TRY IT: Reproduce the whole listing exactly.
== DATASET RECORDS ==
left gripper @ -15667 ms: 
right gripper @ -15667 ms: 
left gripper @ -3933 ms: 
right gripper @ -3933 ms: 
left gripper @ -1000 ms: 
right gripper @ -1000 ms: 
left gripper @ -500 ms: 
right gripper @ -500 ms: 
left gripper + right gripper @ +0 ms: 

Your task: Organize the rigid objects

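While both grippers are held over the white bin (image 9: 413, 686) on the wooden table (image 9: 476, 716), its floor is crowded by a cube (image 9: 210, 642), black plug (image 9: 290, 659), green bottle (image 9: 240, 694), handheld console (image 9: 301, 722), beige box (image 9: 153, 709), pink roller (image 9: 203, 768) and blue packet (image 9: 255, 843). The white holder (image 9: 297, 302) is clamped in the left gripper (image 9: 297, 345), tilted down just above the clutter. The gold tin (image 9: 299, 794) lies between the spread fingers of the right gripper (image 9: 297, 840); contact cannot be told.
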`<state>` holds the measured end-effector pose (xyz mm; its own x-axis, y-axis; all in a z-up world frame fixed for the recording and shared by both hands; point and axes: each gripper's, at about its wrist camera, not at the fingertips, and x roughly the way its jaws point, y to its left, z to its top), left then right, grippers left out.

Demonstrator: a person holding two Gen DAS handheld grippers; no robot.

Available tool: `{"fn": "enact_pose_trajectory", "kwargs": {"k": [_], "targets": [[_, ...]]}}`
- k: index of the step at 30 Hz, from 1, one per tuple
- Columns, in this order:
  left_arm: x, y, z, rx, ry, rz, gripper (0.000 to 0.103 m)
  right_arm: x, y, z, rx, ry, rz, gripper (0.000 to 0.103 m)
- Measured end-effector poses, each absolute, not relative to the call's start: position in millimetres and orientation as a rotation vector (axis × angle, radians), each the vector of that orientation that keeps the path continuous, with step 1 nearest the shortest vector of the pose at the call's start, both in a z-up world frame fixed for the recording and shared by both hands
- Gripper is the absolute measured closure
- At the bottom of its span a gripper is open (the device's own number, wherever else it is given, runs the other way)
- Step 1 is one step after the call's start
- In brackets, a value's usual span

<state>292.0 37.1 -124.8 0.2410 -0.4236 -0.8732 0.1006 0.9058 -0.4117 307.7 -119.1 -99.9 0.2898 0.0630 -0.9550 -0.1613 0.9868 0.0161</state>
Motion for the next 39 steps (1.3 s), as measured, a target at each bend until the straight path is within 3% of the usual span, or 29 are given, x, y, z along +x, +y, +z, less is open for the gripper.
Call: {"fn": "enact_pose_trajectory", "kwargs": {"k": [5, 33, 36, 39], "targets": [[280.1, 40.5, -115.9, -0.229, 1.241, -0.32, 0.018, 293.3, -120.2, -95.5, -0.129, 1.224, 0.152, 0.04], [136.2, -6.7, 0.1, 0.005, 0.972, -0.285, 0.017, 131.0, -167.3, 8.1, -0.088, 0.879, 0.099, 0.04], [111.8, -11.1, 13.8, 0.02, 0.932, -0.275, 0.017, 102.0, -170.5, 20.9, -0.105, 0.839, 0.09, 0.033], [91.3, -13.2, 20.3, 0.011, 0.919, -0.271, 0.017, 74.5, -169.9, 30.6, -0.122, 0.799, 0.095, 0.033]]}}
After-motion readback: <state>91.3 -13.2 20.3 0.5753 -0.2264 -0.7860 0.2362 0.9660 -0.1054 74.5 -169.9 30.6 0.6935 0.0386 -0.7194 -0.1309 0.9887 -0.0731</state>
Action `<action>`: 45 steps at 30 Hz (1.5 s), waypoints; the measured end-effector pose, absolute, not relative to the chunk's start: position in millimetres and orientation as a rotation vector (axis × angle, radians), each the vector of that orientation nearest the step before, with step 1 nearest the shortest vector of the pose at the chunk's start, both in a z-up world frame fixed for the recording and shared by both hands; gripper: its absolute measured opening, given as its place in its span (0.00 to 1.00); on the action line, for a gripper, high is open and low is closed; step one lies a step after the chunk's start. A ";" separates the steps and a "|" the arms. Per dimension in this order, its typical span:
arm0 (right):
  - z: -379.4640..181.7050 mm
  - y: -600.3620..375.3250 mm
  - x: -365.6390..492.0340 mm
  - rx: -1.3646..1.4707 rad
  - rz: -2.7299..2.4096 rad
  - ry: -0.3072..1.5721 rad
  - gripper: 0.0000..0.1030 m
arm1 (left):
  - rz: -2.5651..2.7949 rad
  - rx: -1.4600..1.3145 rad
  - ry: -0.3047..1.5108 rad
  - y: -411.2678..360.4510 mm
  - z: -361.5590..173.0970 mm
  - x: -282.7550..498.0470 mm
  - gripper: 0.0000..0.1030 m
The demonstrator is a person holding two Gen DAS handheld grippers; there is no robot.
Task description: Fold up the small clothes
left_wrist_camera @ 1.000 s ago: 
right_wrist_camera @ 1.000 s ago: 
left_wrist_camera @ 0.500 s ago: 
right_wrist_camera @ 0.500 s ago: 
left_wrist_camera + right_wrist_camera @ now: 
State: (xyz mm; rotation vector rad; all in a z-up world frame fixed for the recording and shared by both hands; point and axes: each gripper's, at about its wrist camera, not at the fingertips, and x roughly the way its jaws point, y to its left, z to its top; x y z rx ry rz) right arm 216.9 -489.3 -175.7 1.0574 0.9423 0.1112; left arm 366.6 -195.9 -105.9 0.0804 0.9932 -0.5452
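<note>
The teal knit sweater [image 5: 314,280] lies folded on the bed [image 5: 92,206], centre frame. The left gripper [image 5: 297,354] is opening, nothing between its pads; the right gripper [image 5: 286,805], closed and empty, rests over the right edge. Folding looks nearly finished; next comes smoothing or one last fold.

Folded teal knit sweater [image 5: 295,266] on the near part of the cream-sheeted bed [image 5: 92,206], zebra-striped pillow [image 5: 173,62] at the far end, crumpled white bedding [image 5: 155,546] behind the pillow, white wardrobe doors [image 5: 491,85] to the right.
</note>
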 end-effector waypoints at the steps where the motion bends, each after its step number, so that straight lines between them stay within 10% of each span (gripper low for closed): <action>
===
FINAL ANSWER:
left gripper @ -15667 ms: 
right gripper @ -15667 ms: 
left gripper @ -3933 ms: 
right gripper @ -3933 ms: 
left gripper @ -1000 ms: 
right gripper @ -1000 ms: 
left gripper @ -500 ms: 
right gripper @ -500 ms: 
left gripper + right gripper @ +0 ms: 

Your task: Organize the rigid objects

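While both grippers are held over the white bin (image 9: 413, 686) on the wooden table (image 9: 476, 716), its floor is crowded by a cube (image 9: 210, 642), black plug (image 9: 290, 659), green bottle (image 9: 240, 694), handheld console (image 9: 301, 722), beige box (image 9: 153, 709), pink roller (image 9: 203, 768) and blue packet (image 9: 255, 843). The white holder (image 9: 297, 302) is clamped in the left gripper (image 9: 297, 345), tilted down just above the clutter. The gold tin (image 9: 299, 794) lies between the spread fingers of the right gripper (image 9: 297, 840); contact cannot be told.
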`<state>` holds the measured end-effector pose (xyz mm; its own x-axis, y-axis; all in a z-up world frame fixed for the recording and shared by both hands; point and axes: each gripper's, at about its wrist camera, not at the fingertips, and x roughly the way its jaws point, y to its left, z to its top), left then right, grippers left out.

Demonstrator: a person holding two Gen DAS handheld grippers; no robot.

Available tool: `{"fn": "enact_pose_trajectory", "kwargs": {"k": [_], "targets": [[_, ...]]}}`
- k: index of the step at 30 Hz, from 1, one per tuple
- Columns, in this order:
  left_arm: x, y, z, rx, ry, rz, gripper (0.000 to 0.103 m)
  right_arm: x, y, z, rx, ry, rz, gripper (0.000 to 0.103 m)
- Measured end-effector poses, each absolute, not relative to the call's start: position in millimetres and orientation as a rotation vector (axis × angle, radians), each the vector of that orientation that keeps the path continuous, with step 1 nearest the shortest vector of the pose at the call's start, both in a z-up world frame fixed for the recording and shared by both hands
- Gripper is the absolute measured closure
- At the bottom of its span a gripper is open (the device's own number, wherever else it is given, runs the other way)
- Step 1 is one step after the call's start
- In brackets, a value's usual span

<state>292.0 37.1 -124.8 0.2410 -0.4236 -0.8732 0.1006 0.9058 -0.4117 307.7 -119.1 -99.9 0.2898 0.0630 -0.9550 -0.1613 0.9868 0.0161</state>
Motion for the next 39 steps (1.3 s), as measured, a target at each bend until the straight path is within 3% of the usual span, or 29 are given, x, y, z along +x, +y, +z, less is open for the gripper.
Call: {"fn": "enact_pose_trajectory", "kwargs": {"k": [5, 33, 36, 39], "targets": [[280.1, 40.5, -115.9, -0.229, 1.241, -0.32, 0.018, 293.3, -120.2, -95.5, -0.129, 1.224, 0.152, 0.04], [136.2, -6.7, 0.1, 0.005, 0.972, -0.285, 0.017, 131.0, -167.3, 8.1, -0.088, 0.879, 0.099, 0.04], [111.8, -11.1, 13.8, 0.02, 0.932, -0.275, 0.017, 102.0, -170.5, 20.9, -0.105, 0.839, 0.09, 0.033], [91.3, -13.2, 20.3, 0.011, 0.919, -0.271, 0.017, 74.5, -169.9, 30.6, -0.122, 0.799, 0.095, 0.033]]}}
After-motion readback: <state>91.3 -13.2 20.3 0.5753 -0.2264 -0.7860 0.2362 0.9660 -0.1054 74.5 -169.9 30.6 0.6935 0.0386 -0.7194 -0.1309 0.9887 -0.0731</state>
Action `<action>`: 45 steps at 30 Hz (1.5 s), waypoints; the measured end-effector pose, absolute, not relative to the chunk's start: position in millimetres and orientation as a rotation vector (axis × angle, radians), each the vector of that orientation nearest the step before, with step 1 nearest the shortest vector of the pose at the chunk's start, both in a z-up world frame fixed for the recording and shared by both hands; gripper: its absolute measured opening, given as its place in its span (0.00 to 1.00); on the action line, for a gripper, high is open and low is closed; step one lies a step after the chunk's start. A ";" separates the steps and a "|" the arms. Per dimension in this order, its typical span:
arm0 (right):
  - z: -379.4640..181.7050 mm
  - y: -600.3620..375.3250 mm
  - x: -365.6390..492.0340 mm
  - rx: -1.3646..1.4707 rad
  - rz: -2.7299..2.4096 rad
  - ry: -0.3072..1.5721 rad
  - gripper: 0.0000..0.1030 m
arm1 (left):
  - rz: -2.5651..2.7949 rad
  - rx: -1.4600..1.3145 rad
  - ry: -0.3047..1.5108 rad
  - y: -411.2678..360.4510 mm
  - z: -361.5590..173.0970 mm
  - x: -282.7550..498.0470 mm
  - gripper: 0.0000..0.1030 m
The demonstrator is a person holding two Gen DAS handheld grippers; there is no robot.
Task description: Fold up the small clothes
left_wrist_camera @ 1.000 s ago: 
right_wrist_camera @ 1.000 s ago: 
left_wrist_camera @ 0.500 s ago: 
right_wrist_camera @ 0.500 s ago: 
left_wrist_camera + right_wrist_camera @ now: 
State: (xyz mm; rotation vector rad; all in a z-up world frame fixed for the recording and shared by both hands; point and axes: each gripper's, at about its wrist camera, not at the fingertips, and x roughly the way its jaws point, y to its left, z to its top; x y z rx ry rz) right arm 216.9 -489.3 -175.7 1.0574 0.9423 0.1112; left arm 366.6 -195.9 -105.9 0.0804 0.9932 -0.5452
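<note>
The teal knit sweater [image 5: 314,280] lies folded on the bed [image 5: 92,206], centre frame. The left gripper [image 5: 297,354] is opening, nothing between its pads; the right gripper [image 5: 286,805], closed and empty, rests over the right edge. Folding looks nearly finished; next comes smoothing or one last fold.

Folded teal knit sweater [image 5: 295,266] on the near part of the cream-sheeted bed [image 5: 92,206], zebra-striped pillow [image 5: 173,62] at the far end, crumpled white bedding [image 5: 155,546] behind the pillow, white wardrobe doors [image 5: 491,85] to the right.
</note>
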 end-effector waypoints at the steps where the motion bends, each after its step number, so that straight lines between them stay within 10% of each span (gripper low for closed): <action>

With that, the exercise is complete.